If we introduce assertions and error states, then we have the implicit 'error' variable and we assume that the conjunct

$\begin{equation*} !error \end{equation*}$

is present in both 'requires' and 'ensures' clause. As a result, if an assertion can be violated for the given precondition, then error can become true in the final state, the relation inclusion will fail, and procedure does not meet the specification.
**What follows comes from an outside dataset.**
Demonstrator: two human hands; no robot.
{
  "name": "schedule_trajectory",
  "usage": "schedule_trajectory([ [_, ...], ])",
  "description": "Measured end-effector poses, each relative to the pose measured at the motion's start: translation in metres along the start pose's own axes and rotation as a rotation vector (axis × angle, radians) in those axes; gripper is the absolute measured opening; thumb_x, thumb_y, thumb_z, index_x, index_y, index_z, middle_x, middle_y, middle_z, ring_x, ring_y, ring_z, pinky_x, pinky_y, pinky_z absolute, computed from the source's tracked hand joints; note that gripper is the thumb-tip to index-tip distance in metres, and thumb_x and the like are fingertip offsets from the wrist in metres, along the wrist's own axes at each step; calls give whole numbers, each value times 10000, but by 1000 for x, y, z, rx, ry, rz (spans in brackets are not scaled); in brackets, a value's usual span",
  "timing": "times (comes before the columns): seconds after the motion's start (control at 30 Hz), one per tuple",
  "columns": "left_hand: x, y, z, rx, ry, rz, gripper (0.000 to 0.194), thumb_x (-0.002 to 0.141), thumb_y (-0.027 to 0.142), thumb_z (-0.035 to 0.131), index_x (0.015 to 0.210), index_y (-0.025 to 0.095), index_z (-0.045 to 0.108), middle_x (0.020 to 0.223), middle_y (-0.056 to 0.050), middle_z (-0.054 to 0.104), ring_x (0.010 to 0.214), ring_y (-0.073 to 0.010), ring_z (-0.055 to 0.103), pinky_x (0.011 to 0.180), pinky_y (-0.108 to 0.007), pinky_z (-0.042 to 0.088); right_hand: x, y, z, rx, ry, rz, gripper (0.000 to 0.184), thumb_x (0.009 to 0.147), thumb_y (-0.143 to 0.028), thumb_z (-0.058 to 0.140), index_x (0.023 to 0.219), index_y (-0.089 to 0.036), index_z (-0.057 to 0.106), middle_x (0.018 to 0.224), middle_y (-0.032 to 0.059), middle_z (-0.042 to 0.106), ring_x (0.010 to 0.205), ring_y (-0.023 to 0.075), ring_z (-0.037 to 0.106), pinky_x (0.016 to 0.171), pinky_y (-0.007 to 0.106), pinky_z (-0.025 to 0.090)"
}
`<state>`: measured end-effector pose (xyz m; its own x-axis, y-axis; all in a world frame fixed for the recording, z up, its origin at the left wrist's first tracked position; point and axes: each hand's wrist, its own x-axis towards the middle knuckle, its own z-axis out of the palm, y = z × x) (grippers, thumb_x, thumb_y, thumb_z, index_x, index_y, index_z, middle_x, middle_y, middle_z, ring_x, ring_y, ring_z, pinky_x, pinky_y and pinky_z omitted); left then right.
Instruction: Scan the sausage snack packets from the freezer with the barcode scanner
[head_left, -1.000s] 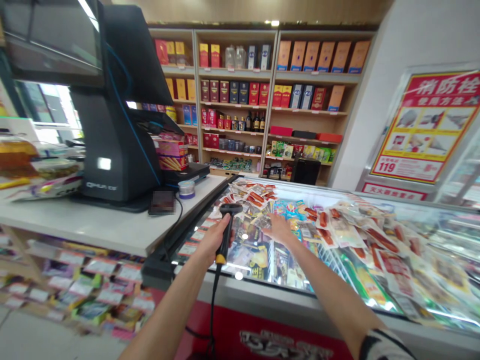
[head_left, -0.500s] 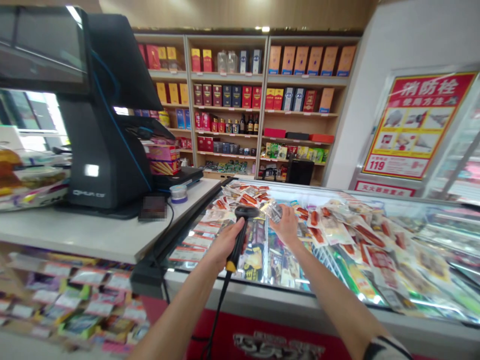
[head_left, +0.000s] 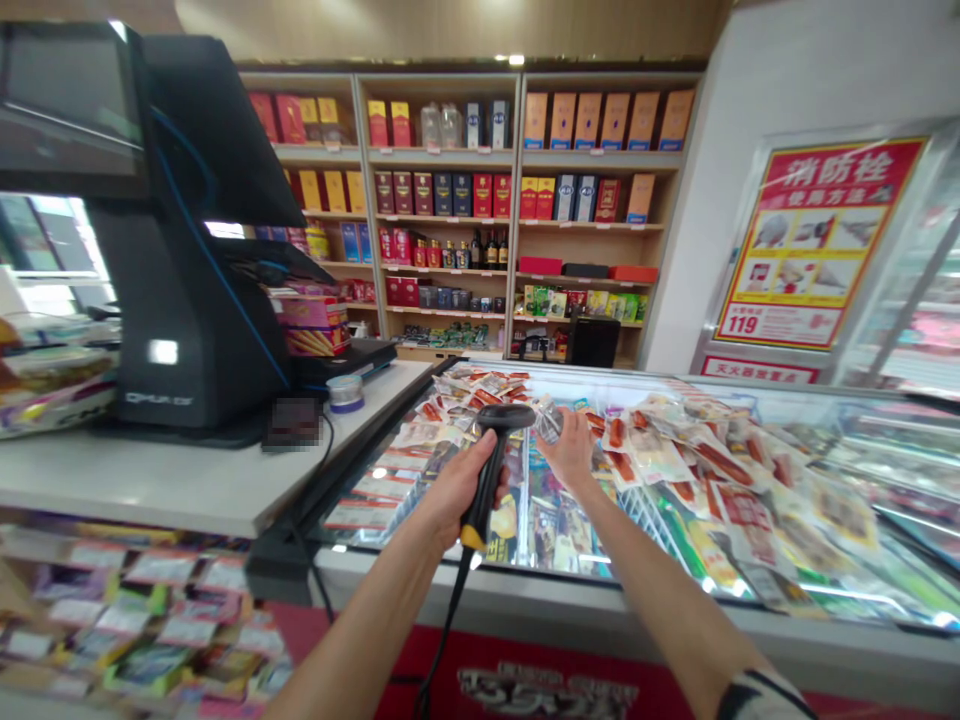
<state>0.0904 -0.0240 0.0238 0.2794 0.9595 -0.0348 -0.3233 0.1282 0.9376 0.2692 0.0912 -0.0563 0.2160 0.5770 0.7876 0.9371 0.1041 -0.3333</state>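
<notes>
My left hand (head_left: 469, 487) is wrapped round the handle of a black barcode scanner (head_left: 491, 470) with a yellow band at its base. The scanner's head faces right, close to a small clear package (head_left: 550, 421) with dark markings. That package is pinched in the fingers of my right hand (head_left: 571, 450); its contents are too small to make out. Both hands are above the glass top of a chest freezer (head_left: 525, 583). Packets of sausages (head_left: 660, 450) lie on the glass around my right hand.
A dark point-of-sale terminal (head_left: 195, 260) stands on the white counter (head_left: 187, 490) at left, near a small round tub (head_left: 346, 393). The scanner's cable (head_left: 442, 630) hangs down the freezer's front. Shelves of boxes and bottles (head_left: 450, 190) line the back wall.
The whole view has shifted slightly left. The scanner's head has turned further right and moved nearer the clear package, while both hands keep their hold.
</notes>
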Motion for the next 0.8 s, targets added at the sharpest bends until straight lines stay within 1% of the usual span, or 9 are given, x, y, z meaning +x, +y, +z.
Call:
schedule_trajectory([
  [0.17, 3, -1, 3, -16, -48, -40, 348, 698, 473, 486, 786, 137, 505, 555, -1, 515, 412, -64, 466, 374, -171, 349, 0, -2, -3, -19, -34, 25, 514, 634, -390, 523, 1083, -175, 395, 1028, 98, 444, 982, 238, 384, 807, 350, 278],
  [0.3, 9, 0, 0, -26, -32, -16, 367, 691, 481, 492, 808, 135, 520, 555, -3, 524, 404, -64, 462, 369, -172, 355, 3, 5, -9, -92, -55, 40, 513, 652, -400, 507, 1096, -168, 394, 1034, 103, 441, 977, 241, 380, 818, 358, 254],
  [0.37, 12, 1, -6, -26, 2, 2, 376, 685, 486, 496, 821, 137, 527, 554, -3, 529, 403, -65, 464, 365, -172, 359, 9, 18, -16, -155, -56, 53, 501, 669, -403, 491, 1100, -166, 400, 1034, 107, 440, 972, 243, 383, 821, 367, 243],
  [0.47, 17, 3, -19, -18, 90, 14, 368, 677, 483, 509, 816, 143, 531, 536, 5, 528, 398, -69, 473, 359, -173, 369, 22, 46, -29, -283, -74, 133, 467, 688, -399, 477, 1087, -162, 430, 1028, 120, 442, 960, 255, 390, 810, 393, 239],
  [0.57, 20, 5, -31, -39, 147, 18, 339, 685, 469, 508, 799, 150, 527, 519, 11, 525, 389, -69, 475, 354, -170, 373, 32, 66, -40, -422, -125, 194, 429, 716, -410, 438, 1066, -163, 472, 1101, 149, 406, 1006, 286, 359, 818, 445, 216],
  [0.6, 21, 5, -34, -49, 155, 18, 330, 688, 465, 505, 791, 152, 522, 518, 11, 527, 387, -68, 474, 351, -167, 371, 32, 68, -41, -456, -153, 176, 425, 725, -420, 420, 1063, -171, 482, 1140, 152, 383, 1034, 295, 337, 833, 466, 195],
  [0.67, 22, 5, -38, -63, 167, 15, 316, 694, 460, 500, 775, 154, 513, 518, 9, 531, 385, -66, 472, 348, -164, 370, 30, 65, -39, -485, -238, 73, 443, 731, -464, 387, 1078, -208, 486, 1207, 134, 343, 1092, 306, 282, 863, 505, 138],
  [0.73, 23, 5, -40, -69, 171, 4, 311, 698, 457, 497, 769, 155, 511, 519, 8, 533, 383, -65, 470, 347, -164, 371, 24, 57, -31, -481, -365, -50, 490, 725, -529, 345, 1109, -253, 472, 1241, 106, 328, 1140, 321, 218, 872, 544, 82],
  [0.8, 24, 4, -41, -65, 170, -5, 316, 698, 456, 498, 781, 152, 519, 525, 6, 537, 384, -65, 471, 347, -165, 374, 19, 53, -22, -491, -499, -95, 526, 727, -571, 285, 1113, -271, 478, 1262, 94, 319, 1177, 341, 146, 864, 579, 41],
])
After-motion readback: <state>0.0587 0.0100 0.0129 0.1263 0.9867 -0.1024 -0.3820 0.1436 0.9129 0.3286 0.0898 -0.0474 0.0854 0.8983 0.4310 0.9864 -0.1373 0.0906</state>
Contracts Expressed using Assertions

The meaning of the contract

$\begin{equation*} contract = \{((oldx,oldy),(x,y)).\ \ (\lnot error \land Pre(oldx,oldy)) \rightarrow (\lnot error \land Post(x,y,oldx,oldy)) \} \end{equation*}$

can be expressed using this sequence:

x0 = x;
y0 = y;
assert(Pre(x,y));
havoc x;
havoc y;
assume(Post(x,y,x0,y0));